Het kerstverhaal van Marcel Vaarmeijer
Lassie
Door Marcel Vaarmeijer
We zaten in de trein. Het was koud. In het bagagerek lag mijn koffer. Mama stak een sigaret op. Ik keek door het wazige raam en dacht aan mijn verjaardag, die we twee dagen daarvoor hadden gevierd. Er waren wat ooms en tantes geweest. Mama had een hekel aan drukte en draven voor anderen. Na afloop stalde ik mijn cadeautjes uit op de keukentafel. Ik had veel gekregen, veel meer dan gewoonlijk. Zo ging het altijd als ik weg moest.

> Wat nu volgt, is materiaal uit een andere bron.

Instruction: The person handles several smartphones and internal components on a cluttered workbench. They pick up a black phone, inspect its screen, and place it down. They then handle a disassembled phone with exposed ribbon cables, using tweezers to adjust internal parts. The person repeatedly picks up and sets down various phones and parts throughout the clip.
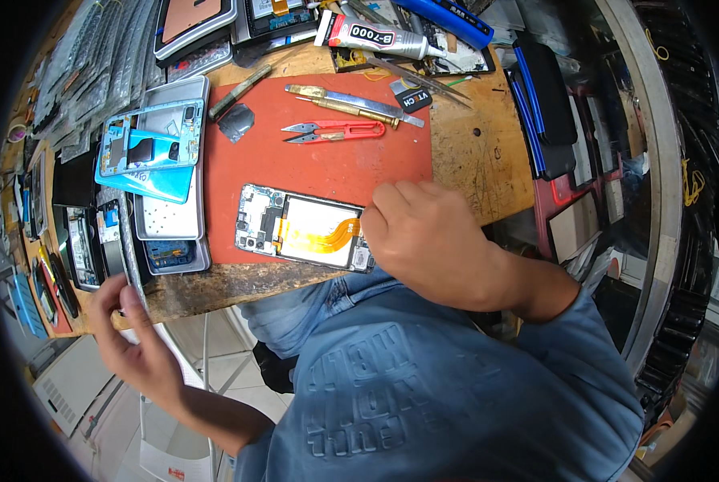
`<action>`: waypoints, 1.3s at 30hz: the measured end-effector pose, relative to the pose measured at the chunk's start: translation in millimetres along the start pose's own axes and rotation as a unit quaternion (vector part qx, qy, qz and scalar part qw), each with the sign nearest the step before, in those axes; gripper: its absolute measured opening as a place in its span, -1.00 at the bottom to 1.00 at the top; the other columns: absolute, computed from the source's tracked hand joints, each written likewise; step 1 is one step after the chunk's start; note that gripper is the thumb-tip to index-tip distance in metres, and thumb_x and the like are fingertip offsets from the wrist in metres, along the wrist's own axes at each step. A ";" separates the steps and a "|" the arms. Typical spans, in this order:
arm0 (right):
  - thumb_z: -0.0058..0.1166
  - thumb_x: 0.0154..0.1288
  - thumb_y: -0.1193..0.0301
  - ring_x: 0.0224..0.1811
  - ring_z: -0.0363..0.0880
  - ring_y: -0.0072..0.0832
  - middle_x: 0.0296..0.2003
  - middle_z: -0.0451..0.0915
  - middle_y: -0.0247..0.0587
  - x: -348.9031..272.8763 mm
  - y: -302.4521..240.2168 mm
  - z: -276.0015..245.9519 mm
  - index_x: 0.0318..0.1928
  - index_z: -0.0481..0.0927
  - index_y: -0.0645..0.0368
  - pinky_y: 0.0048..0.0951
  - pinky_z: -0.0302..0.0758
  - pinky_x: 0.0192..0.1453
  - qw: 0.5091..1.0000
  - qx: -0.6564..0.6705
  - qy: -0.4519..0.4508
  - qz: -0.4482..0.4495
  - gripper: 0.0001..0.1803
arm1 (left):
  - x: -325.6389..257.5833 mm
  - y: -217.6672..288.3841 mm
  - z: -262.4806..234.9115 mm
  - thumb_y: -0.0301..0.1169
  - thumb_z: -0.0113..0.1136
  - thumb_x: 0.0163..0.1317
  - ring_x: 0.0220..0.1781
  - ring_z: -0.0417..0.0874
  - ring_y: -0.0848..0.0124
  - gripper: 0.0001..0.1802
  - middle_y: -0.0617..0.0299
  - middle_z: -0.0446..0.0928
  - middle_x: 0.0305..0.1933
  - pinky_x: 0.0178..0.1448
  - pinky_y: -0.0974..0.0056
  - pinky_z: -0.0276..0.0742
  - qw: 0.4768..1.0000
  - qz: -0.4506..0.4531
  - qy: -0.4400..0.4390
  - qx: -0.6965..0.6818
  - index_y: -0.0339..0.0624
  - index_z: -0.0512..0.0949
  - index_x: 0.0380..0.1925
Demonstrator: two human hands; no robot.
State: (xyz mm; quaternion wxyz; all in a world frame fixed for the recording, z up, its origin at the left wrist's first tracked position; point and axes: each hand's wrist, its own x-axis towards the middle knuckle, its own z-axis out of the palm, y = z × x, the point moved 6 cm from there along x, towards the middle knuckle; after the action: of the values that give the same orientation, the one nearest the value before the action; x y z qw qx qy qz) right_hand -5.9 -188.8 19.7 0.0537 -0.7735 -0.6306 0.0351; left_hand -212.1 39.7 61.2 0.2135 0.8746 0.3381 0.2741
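An opened phone (311,233) lies on the red mat near the front edge of the bench. Its circuit board and cameras show at the left end, and an orange flex cable (327,238) crosses its white middle. Over its right end, my right hand (428,241) is closed with the fingertips pressed together; what they grip is hidden. My left hand (138,341) hovers at the bench's front edge, left of the phone. Its thumb and fingers are apart, with nothing visible in them. Nearest to it are a grey tray and opened phone parts.
Red-handled thread snips (335,131), a brass screwdriver (347,111) and a metal blade lie behind the phone. A grey tray (152,217) with screws and a blue back cover (162,175) stands left. A glue tube (375,36) and tweezers (424,80) lie at the back.
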 end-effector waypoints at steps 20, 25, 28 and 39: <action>0.24 0.24 0.54 -0.28 0.64 -0.23 -0.32 0.61 -0.20 -17.2 40.8 5.2 -0.17 0.70 0.21 -0.19 0.56 -0.23 0.962 0.238 0.134 0.022 -0.86 | -14.4 -75.5 6.1 -0.15 0.41 0.37 0.37 0.50 -0.05 -0.31 -0.13 0.50 0.34 0.42 0.00 0.38 0.969 -0.072 -0.026 0.236 -0.24 0.47 0.40; 0.28 0.14 0.58 -0.31 0.57 -0.26 -0.33 0.52 -0.23 -17.7 28.1 8.0 -0.17 0.71 0.24 -0.21 0.52 -0.28 0.970 0.189 0.153 -0.018 -0.79 | -20.9 -93.3 -1.4 -0.30 0.48 0.29 0.29 0.58 0.00 -0.28 -0.16 0.54 0.28 0.37 0.03 0.44 0.980 -0.120 -0.038 0.157 -0.30 0.45 0.40; 0.27 0.10 0.63 -0.30 0.55 -0.22 -0.32 0.52 -0.17 -18.1 32.2 19.5 -0.18 0.68 0.28 -0.17 0.49 -0.26 0.945 0.284 0.164 -0.013 -0.78 | -17.2 -77.2 -3.0 -0.27 0.52 0.24 0.32 0.56 0.00 -0.21 -0.16 0.53 0.30 0.37 0.04 0.45 0.986 -0.035 0.003 0.164 -0.31 0.42 0.41; 0.20 0.24 0.66 -0.42 0.46 -0.55 -0.41 0.53 -0.32 -12.8 47.7 21.9 -0.08 0.69 0.32 -0.48 0.35 -0.35 0.895 0.429 0.072 0.098 -0.77 | -13.6 -74.9 -15.4 -0.09 0.47 0.29 0.38 0.53 -0.06 -0.19 -0.24 0.51 0.34 0.46 -0.03 0.39 0.975 -0.179 0.012 0.130 -0.39 0.43 0.38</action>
State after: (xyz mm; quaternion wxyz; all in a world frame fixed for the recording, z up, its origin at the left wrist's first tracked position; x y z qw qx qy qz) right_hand 35.2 -209.9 -8.3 0.4221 -0.7334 -0.4696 0.2518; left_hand -265.7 83.8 26.5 0.1401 0.8168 0.5245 0.1953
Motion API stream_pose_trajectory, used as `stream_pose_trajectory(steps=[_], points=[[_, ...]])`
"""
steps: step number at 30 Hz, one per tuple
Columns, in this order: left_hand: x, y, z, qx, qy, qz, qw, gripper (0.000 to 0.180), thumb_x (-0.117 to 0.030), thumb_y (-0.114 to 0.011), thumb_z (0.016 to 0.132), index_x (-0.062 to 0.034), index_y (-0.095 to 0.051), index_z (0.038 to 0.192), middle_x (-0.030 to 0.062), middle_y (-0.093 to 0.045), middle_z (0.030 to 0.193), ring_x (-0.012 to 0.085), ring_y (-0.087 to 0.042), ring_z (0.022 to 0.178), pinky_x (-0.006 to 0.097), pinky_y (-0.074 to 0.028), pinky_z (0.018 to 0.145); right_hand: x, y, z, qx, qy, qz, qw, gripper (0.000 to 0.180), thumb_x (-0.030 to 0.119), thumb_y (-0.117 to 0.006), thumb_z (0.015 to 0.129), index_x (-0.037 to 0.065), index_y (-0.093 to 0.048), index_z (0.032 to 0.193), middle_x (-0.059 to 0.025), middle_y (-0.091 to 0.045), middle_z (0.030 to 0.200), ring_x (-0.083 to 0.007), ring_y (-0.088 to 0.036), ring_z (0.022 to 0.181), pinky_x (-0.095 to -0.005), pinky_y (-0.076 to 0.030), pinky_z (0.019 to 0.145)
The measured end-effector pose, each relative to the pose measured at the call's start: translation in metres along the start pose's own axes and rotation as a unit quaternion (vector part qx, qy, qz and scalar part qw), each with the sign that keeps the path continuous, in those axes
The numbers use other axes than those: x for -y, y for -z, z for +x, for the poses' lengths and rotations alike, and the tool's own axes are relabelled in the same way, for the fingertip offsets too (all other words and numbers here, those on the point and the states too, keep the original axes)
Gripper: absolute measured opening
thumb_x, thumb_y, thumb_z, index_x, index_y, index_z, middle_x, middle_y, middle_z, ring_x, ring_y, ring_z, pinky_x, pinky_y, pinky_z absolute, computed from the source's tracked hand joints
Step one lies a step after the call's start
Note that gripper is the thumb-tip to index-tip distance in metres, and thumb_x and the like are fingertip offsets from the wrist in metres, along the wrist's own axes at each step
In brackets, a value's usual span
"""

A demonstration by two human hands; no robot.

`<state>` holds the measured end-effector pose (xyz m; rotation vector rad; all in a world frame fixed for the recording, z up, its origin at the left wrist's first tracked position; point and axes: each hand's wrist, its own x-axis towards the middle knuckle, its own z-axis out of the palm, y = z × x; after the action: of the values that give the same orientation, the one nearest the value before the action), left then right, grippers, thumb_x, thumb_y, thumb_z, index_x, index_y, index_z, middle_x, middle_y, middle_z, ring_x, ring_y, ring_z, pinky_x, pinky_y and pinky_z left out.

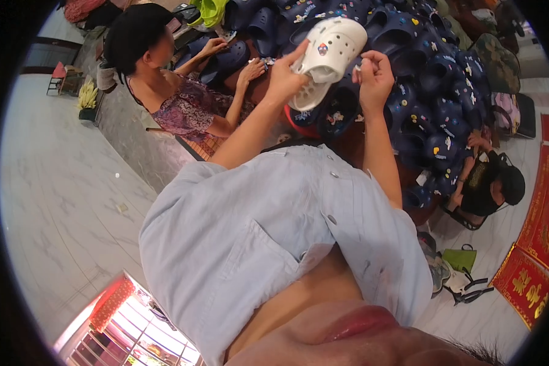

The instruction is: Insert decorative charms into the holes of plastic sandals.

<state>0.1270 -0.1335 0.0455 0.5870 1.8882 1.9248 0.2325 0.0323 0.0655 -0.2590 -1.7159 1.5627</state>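
Observation:
A white perforated clog (341, 39) is in my left hand (285, 78), held near its strap and heel, with the toe pointing up and to the right. One small colourful charm (322, 49) sits on its upper. My right hand (376, 78) is raised just right of the clog, apart from it. Its fingers are curled into a pinch, with a small pale bit at the fingertips too tiny to name. Below and beyond both hands lies a large heap of dark blue clogs (418, 125), many bearing colourful charms.
A person in a dark cap and patterned top (186, 113) sits close at left, hands over the heap. Another person in black (488, 186) works at its right side. Green and black bags (459, 259) lie on the floor near a red banner (527, 277). A potted plant (88, 100) stands far left.

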Motion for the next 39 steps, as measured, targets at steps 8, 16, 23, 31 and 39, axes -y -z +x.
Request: stream_pose_trajectory(steps=[8, 16, 23, 31, 39], points=[[0.006, 0.008, 0.007, -0.107, -0.167, 0.307, 0.931, 0.076, -0.003, -0.066, 0.06, -0.0263, -0.062, 0.131, 0.0145, -0.061, 0.101, 0.0348, -0.056, 0.098, 0.04, -0.046, 0.09, -0.004, 0.002, 0.002, -0.017, -0.26, 0.243, 0.934, 0.023, 0.022, -0.052, 0.1, 0.001, -0.06, 0.096, -0.0056, -0.06, 0.071, -0.0139, -0.06, 0.058, -0.0214, -0.041, 0.048], [-0.002, -0.01, -0.008, -0.094, -0.241, 0.451, 0.854, 0.068, -0.007, -0.066, 0.066, -0.0295, -0.062, 0.13, 0.0134, -0.057, 0.104, 0.0328, -0.054, 0.095, 0.043, -0.042, 0.082, 0.001, -0.029, -0.005, 0.057, -0.092, -0.364, 0.925, 0.05, 0.052, -0.07, 0.081, 0.005, -0.056, 0.087, -0.0148, -0.065, 0.071, -0.034, -0.065, 0.065, -0.0442, -0.049, 0.059], [-0.014, -0.004, -0.014, -0.063, -0.214, 0.467, 0.856, 0.062, -0.008, -0.068, 0.071, -0.026, -0.063, 0.129, 0.0162, -0.061, 0.108, 0.0338, -0.057, 0.101, 0.042, -0.047, 0.088, -0.02, -0.03, -0.011, 0.058, 0.013, -0.355, 0.933, 0.031, 0.034, -0.058, 0.093, 0.005, -0.05, 0.087, -0.022, -0.062, 0.069, -0.0429, -0.062, 0.069, -0.0517, -0.047, 0.06], [-0.025, -0.008, -0.014, -0.048, -0.208, 0.436, 0.874, 0.062, -0.006, -0.068, 0.068, -0.0187, -0.064, 0.128, 0.0168, -0.062, 0.104, 0.0339, -0.058, 0.1, 0.04, -0.045, 0.091, -0.032, -0.024, -0.01, 0.047, 0.092, -0.317, 0.943, 0.017, 0.019, -0.054, 0.091, 0.004, -0.048, 0.088, -0.0232, -0.062, 0.072, -0.0434, -0.063, 0.068, -0.0529, -0.051, 0.061], [0.008, -0.007, 0.0, -0.051, -0.237, 0.306, 0.921, 0.069, 0.003, -0.067, 0.061, -0.0191, -0.066, 0.127, 0.0134, -0.059, 0.1, 0.0312, -0.057, 0.096, 0.038, -0.043, 0.089, -0.024, -0.02, -0.007, 0.027, 0.13, -0.307, 0.942, 0.013, 0.015, -0.054, 0.09, 0.004, -0.048, 0.087, -0.023, -0.061, 0.071, -0.0432, -0.062, 0.066, -0.052, -0.049, 0.058]])
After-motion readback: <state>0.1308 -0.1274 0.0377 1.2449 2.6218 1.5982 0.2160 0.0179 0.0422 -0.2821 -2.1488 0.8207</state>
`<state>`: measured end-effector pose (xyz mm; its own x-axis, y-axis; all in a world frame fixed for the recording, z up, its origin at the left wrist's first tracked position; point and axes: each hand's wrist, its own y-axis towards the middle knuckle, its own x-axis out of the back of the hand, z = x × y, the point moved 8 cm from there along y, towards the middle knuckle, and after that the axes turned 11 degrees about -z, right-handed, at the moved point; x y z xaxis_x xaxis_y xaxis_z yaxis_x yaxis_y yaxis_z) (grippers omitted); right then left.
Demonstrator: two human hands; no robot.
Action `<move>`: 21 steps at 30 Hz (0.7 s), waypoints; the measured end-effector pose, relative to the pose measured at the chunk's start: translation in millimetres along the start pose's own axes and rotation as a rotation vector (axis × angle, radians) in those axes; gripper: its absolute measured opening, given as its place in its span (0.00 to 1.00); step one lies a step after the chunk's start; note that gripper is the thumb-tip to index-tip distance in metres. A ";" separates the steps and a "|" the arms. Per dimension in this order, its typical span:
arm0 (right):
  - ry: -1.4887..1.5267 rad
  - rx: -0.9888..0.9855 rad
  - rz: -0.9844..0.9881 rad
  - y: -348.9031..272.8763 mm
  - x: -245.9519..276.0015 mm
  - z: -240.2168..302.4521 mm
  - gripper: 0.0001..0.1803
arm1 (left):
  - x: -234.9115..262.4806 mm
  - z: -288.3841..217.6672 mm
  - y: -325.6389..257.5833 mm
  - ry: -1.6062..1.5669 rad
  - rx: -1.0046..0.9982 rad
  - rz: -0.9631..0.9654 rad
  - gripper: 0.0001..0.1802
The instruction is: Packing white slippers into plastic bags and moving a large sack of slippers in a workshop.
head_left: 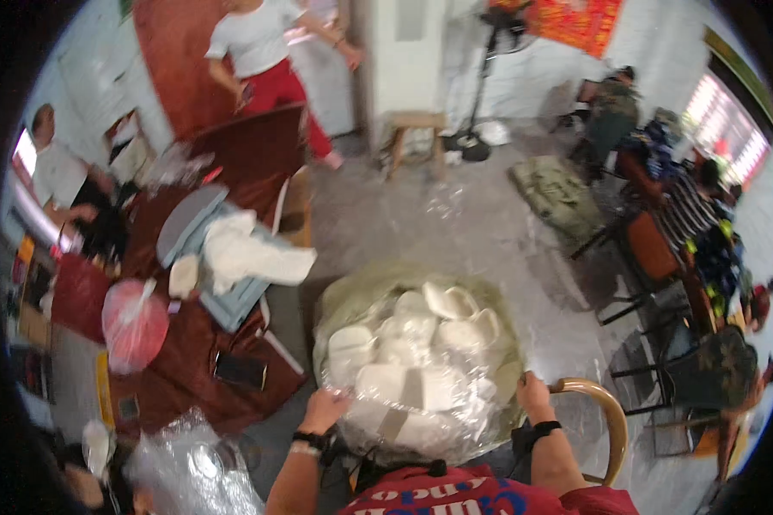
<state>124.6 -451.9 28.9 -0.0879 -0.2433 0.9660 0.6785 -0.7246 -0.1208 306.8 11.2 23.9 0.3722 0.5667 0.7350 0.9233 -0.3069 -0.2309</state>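
Observation:
A large greenish see-through bag point(505, 319) stands in front of me, its mouth spread wide. Inside it lie several white, rounded pieces point(416, 386), many of them wrapped in clear plastic film. On the bag's near left edge, my left hand point(326, 409) is closed round the plastic. At the near right edge my right hand point(534, 395) is closed on the bag's rim. Both forearms wear dark bands at the wrist. The fingertips of both hands are partly hidden by the bag.
A brown-covered table point(180, 395) on the left bears a blue-grey board point(232, 296), a white cloth-like piece point(253, 253), a red bag point(136, 326) and a dark phone point(240, 370). A curved wooden chair arm point(614, 421) is close by my right. People, chairs and a stool point(416, 142) stand farther off.

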 end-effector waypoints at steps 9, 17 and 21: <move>0.095 -0.054 -0.130 -10.9 15.4 -45.2 0.13 | -3.0 141.8 -3.0 -0.768 0.677 -0.306 0.09; 0.118 -0.077 -0.108 -21.1 13.2 -44.5 0.13 | -28.8 96.6 35.4 -0.077 -0.018 -0.280 0.24; 0.117 -0.118 -0.099 -15.7 4.9 -46.1 0.12 | -34.9 144.6 40.1 -0.835 0.600 -0.345 0.23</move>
<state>79.9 -471.4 25.0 -0.2387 -0.2351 0.9422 0.5725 -0.8178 -0.0591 344.6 89.7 -103.2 -0.1790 0.9620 0.2063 0.8020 0.2641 -0.5358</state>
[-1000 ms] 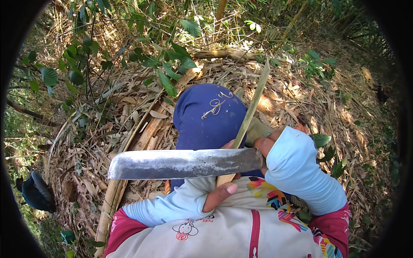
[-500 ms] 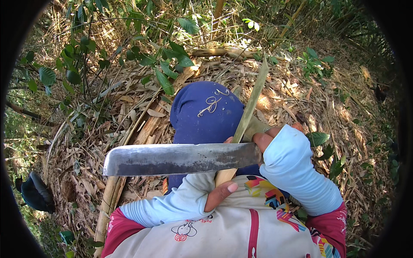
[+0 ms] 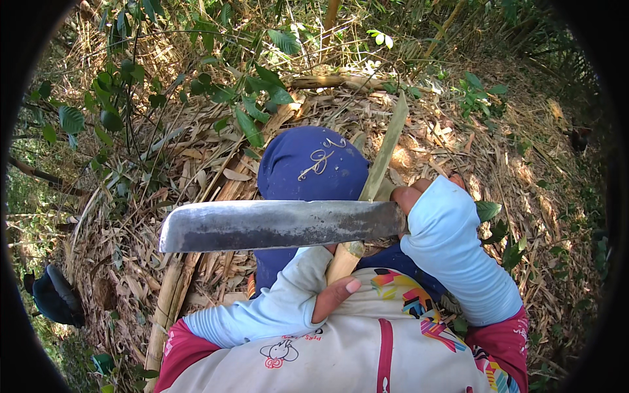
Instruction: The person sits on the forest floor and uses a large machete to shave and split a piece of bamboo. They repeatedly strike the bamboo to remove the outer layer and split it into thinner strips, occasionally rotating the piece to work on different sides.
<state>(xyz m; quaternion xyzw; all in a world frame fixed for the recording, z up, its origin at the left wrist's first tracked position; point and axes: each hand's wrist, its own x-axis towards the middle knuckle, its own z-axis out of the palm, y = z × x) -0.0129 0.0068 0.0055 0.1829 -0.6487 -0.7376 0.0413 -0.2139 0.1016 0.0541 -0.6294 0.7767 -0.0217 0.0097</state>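
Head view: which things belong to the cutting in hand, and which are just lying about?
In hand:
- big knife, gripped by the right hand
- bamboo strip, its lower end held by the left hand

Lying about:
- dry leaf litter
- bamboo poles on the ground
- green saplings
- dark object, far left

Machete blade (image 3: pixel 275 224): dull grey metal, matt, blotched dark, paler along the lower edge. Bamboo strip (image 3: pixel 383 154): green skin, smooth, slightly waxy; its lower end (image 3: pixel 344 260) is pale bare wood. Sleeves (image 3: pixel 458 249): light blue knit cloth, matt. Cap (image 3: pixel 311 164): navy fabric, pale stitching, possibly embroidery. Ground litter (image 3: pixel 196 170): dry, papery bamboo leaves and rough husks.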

De eerste keer was een kleuterhuis in Petten. Ik was drie en had de hele zomervakantie in het ziekenhuis gelegen. Op aanraden van de dokter bracht mama mij naar Petten. Ik moest aansterken, had hij gezegd, en onder de kinderen zijn. Het kleuterhuis stond in de duinen en werd geleid door zusters in witte pakjes. Ze waren wreed en kil. De kinderen zagen er net zo bleek uit als ik. Ze moesten ook aansterken, hoorde ik, maar niemand sterkte aan. Overdag maakten we lange wandelingen door de duinen en over het strand. Tijdens het eten moesten we stil zijn, anders kregen we straf.